Des caméras de surveillance viennent d'être installées le long des axes qui seront les plus fréquentés durant l'Euro 2008 à Genève. Le Conseil d'Etat a fixé mercredi des conditions d'utilisation strictes pour les images qu'elles tourneront.

Neuf caméras ont été disposées sur huit sites. Il y en a par exemple au carrefour de l'Etoile et dans la zone ferroviaire de la Praille, en direction et aux abords du stade; au stade du Bout-du-Monde, lieu du village Eurofoot 08, à la gare de Lancy et au rond-point de Rive. Le dispositif s'étendra bientôt à d'autres lieux du centre-ville et aux abords des missions diplomatiques.
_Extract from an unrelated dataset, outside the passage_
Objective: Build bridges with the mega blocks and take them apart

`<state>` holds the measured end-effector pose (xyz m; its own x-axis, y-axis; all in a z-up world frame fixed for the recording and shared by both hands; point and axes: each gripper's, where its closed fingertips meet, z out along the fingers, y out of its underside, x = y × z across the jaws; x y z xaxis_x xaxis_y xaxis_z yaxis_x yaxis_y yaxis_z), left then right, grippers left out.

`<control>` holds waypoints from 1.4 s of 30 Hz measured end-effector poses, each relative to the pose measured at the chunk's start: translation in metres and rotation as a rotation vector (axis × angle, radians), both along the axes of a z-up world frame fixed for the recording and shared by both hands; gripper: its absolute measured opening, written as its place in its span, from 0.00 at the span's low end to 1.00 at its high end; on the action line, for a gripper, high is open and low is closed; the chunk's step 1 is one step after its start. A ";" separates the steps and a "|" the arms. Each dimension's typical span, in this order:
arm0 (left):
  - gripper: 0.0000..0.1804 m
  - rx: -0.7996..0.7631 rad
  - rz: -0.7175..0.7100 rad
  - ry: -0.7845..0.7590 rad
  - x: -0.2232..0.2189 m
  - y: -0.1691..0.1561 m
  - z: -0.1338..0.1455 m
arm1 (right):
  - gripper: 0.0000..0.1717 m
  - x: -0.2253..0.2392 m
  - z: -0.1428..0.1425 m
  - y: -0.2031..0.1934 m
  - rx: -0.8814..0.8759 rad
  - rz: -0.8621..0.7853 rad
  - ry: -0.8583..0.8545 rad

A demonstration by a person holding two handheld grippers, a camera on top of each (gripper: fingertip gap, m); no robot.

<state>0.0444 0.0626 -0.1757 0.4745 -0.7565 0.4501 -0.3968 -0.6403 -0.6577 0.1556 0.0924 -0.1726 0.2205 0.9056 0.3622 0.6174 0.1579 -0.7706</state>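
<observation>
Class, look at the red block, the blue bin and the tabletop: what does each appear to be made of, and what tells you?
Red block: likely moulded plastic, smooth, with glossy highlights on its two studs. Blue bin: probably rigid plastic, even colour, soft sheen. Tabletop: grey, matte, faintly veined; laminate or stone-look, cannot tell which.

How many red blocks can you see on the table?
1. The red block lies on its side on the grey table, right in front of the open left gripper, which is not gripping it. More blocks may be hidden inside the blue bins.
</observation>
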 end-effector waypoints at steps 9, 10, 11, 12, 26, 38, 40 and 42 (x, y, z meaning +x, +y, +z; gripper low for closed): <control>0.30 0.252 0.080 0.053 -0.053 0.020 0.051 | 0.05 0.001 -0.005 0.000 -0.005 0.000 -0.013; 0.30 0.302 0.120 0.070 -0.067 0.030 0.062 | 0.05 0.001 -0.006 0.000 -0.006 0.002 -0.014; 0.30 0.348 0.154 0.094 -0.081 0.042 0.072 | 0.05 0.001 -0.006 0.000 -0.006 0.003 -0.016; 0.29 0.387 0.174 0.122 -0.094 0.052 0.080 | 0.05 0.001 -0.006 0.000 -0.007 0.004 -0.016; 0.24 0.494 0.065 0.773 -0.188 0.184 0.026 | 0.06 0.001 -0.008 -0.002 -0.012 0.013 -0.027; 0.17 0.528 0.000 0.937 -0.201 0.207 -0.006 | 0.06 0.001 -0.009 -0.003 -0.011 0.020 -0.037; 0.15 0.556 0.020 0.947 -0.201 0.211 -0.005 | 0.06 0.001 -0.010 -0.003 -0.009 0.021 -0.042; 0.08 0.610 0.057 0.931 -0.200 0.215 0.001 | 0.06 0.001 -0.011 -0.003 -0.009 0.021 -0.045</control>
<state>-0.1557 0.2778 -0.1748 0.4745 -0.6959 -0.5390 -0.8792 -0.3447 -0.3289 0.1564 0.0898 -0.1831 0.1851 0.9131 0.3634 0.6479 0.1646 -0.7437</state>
Exploitées par la police, ces caméras serviront à prévenir les infractions et à fournir des moyens de preuve pour toute procédure judiciaire ou administrative.

Les images pourront être visionnées en direct ou enregistrées pour une durée de quatre jours. Elles seront ensuite effacées, sauf en cas d'atteinte aux personnes ou aux biens, auquel cas elles pourront être conservées jusqu'à la fin de la procédure judiciaire.

La police devra tenir à jour une liste des personnes autorisées à visionner les images. Les lieux équipés de caméras seront clairement signalés par des panneaux. La population en sera aussi informée par la Feuille d'avis officielle et les médias.

Le Grand Conseil avait voté en janvier dernier un crédit de 4,7 millions pour financer ce programme. Le débat avait été animé, une partie de la gauche s'y opposant au nom de la liberté menacée ou contestant un coût important «pour trois matches». «Je m'inquiète moins des caméras publiques que de la multiplication des caméras privées, dont il faudra bien s'occuper», avait répondu le conseiller d'Etat socialiste Laurent Moutinot. Selon un décompte effectué récemment par la Ville de Genève, pas moins de 120 caméras installées sur domaine privé surveillent déjà les faits et gestes des Genevois.